Pensions: Some Illinois Dems Braver than Some PA GOP

Member Group : Reflections

Changing retirement benefits for future state and school district employees is not enough to save taxpayers or the pension system. Moving all new hires into a 401k-style, defined contribution (DC) plan would reduce future risks, but it would not address our $74 billion in unfunded pension liabilities. The state of Illinois finds itself in a similar situation with an unfunded liability of nearly $130 billion. Unlike Pennsylvania Democrats and some Republicans, Illinois Democrats are willing to acknowledge reality and appear ready to address the benefits of current employees.

According to an article from PennLive:

Illinois’s state Senate President has drafted a bill to freeze "pensionable compensation" for workers who wish to keep an existing 3 percent yearly bump in pension payments through the course of their retirement.

Sen. John Cullerton’s bill would present workers a choice between keeping the post-retirement cost-of-living adjustment and seeing their base pay for pension purposes capped at current levels, or letting future raises continue to count for pension purposes, in exchange for a much smaller COLA in retirement.

The compounding, post-retirement adjustments have been identified as a major cost driver in Illinois’s pension system. Cullerton claims his plan – which would apply to teachers, public university employees and legislators – can save the state’s taxpayers $1 billion a year…Pension changes aren’t something the Chicago Democrat wants to do to his political allies in organized labor, Cullerton conceded, but he sees it as a necessary and tolerable bargain with Republican Gov. Bruce Rauner as part of a larger deal to end the state’s two-year state budget impasse.

Here’s the key pitch to his union friends: "We’re going to save $1 billion a year, and that billion is going to go right back into our discretionary spending for schools, higher education and human services.

It’s too bad that we have to do it, but it’s not as Draconian from a Democrat’s point of view," Cullerton said.

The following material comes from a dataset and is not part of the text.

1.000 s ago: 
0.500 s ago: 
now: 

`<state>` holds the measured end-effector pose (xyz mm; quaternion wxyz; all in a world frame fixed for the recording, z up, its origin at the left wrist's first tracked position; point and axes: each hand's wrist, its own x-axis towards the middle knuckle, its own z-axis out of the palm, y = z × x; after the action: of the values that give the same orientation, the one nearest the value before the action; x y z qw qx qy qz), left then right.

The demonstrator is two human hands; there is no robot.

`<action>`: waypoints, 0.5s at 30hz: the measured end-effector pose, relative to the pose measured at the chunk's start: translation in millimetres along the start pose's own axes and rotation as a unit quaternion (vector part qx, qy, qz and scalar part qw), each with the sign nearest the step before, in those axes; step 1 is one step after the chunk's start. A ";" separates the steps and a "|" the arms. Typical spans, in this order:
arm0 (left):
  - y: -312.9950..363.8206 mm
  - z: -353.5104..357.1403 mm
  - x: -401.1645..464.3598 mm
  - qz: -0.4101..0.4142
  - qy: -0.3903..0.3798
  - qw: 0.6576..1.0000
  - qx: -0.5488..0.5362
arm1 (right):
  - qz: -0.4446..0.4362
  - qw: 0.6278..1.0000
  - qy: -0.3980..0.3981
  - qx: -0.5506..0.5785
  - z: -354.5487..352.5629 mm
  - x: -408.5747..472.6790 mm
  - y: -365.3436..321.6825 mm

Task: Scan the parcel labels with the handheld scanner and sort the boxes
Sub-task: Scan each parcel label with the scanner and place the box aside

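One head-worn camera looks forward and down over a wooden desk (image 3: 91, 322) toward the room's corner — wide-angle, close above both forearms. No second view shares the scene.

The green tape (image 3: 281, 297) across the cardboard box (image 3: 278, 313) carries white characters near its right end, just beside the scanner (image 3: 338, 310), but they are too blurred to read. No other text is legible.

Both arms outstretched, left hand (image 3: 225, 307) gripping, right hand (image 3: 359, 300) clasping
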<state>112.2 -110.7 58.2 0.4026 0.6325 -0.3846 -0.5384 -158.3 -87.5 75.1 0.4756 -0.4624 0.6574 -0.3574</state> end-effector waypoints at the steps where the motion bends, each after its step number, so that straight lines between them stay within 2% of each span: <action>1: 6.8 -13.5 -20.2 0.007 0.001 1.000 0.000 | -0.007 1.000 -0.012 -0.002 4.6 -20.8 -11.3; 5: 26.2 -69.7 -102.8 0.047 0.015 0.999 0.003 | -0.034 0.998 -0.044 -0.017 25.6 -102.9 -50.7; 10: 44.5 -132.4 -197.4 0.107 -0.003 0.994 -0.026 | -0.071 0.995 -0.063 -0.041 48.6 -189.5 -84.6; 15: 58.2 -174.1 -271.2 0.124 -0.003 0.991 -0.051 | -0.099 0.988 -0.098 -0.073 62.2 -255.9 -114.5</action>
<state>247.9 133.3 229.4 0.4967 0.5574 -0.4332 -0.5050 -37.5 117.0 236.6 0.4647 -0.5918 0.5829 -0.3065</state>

Pennsylvania’s pension systems do not have all of the same structural problems as Illinois. However, we share the problem of a massive unfunded liability. Politicians are quick to promise extravagant benefits, but are loath to pay for them, and that is true regardless of geography.

Pennsylvania’s Democrats and some Republicans are completely unwilling to address the issue of the future benefits for current employees for two main reasons. One is that public employee unions are the largest source of political spending in the state and the other is a legal precedent that would certainly make changes for current employees the target of a lawsuit. Neither of those reasons is sufficient cause to do nothing. Unless our unfunded liabilities are addressed quickly, Pennsylvania’s long-term fiscal solvency is at risk.